Check each line of the listing for the word "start" and give only the number of lines that have it.
[[ INFORMATION PROVIDED, beginning ]]
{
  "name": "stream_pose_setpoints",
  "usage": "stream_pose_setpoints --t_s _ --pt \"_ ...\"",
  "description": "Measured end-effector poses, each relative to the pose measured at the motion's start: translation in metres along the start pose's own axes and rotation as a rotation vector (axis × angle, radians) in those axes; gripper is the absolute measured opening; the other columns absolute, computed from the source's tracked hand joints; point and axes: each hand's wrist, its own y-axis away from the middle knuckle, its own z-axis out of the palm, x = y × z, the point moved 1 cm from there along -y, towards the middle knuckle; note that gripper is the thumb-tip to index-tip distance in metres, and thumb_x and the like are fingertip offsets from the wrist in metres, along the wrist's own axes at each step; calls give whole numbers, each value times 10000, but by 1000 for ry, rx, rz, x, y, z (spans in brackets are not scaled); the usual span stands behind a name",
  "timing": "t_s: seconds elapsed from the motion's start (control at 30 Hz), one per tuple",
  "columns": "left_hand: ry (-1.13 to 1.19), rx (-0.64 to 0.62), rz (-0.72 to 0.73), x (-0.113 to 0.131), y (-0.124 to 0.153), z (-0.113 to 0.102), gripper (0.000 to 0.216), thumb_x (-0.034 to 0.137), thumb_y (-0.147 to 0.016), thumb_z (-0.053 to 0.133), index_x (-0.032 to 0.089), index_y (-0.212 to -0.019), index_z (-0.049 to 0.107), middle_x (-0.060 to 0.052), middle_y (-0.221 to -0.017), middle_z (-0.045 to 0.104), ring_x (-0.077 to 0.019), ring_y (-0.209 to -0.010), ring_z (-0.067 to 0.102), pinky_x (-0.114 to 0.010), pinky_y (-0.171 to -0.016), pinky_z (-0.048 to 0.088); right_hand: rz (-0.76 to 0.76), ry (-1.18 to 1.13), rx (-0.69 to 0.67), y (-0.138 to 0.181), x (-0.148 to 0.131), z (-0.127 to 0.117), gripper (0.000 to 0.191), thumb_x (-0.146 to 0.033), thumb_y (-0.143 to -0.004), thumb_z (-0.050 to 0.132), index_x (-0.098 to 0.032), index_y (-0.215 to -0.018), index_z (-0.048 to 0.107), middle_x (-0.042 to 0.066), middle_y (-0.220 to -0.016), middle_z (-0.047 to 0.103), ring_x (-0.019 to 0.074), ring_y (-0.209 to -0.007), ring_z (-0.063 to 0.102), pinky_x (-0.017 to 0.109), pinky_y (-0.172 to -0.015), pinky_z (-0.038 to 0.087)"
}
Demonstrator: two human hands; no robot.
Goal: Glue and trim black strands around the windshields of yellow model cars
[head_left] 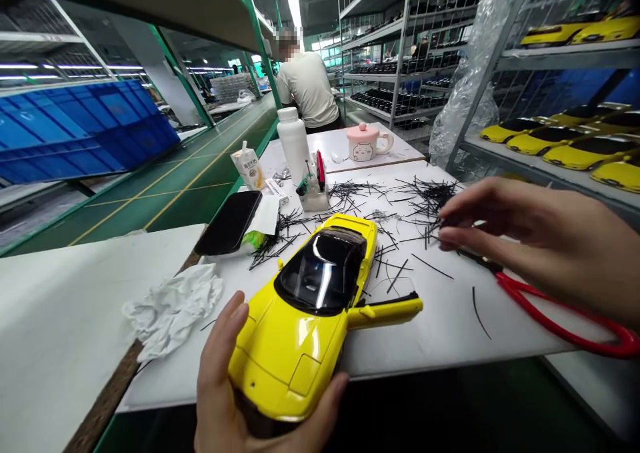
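Observation:
My left hand is wrapped round the front end of a yellow model car, its thumb on one side and its fingers on the other. The car has a black roof, and one door stands swung out on the right. Over the right of the table, my right hand has thumb and fingertips drawn together in a pinch beside a pile of thin black strips. Whatever lies between those fingertips is dark and too small to name. Under that hand are scissors with red handles, their blades partly hidden.
A crumpled white cloth, a black phone, a drink carton, a white bottle and a pink-lidded mug stand or lie about. Racks of yellow cars rise at right. A co-worker sits ahead, beside a green conveyor.

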Motion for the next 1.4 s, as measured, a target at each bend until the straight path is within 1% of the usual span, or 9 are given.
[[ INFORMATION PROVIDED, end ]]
» TASK RESULT
2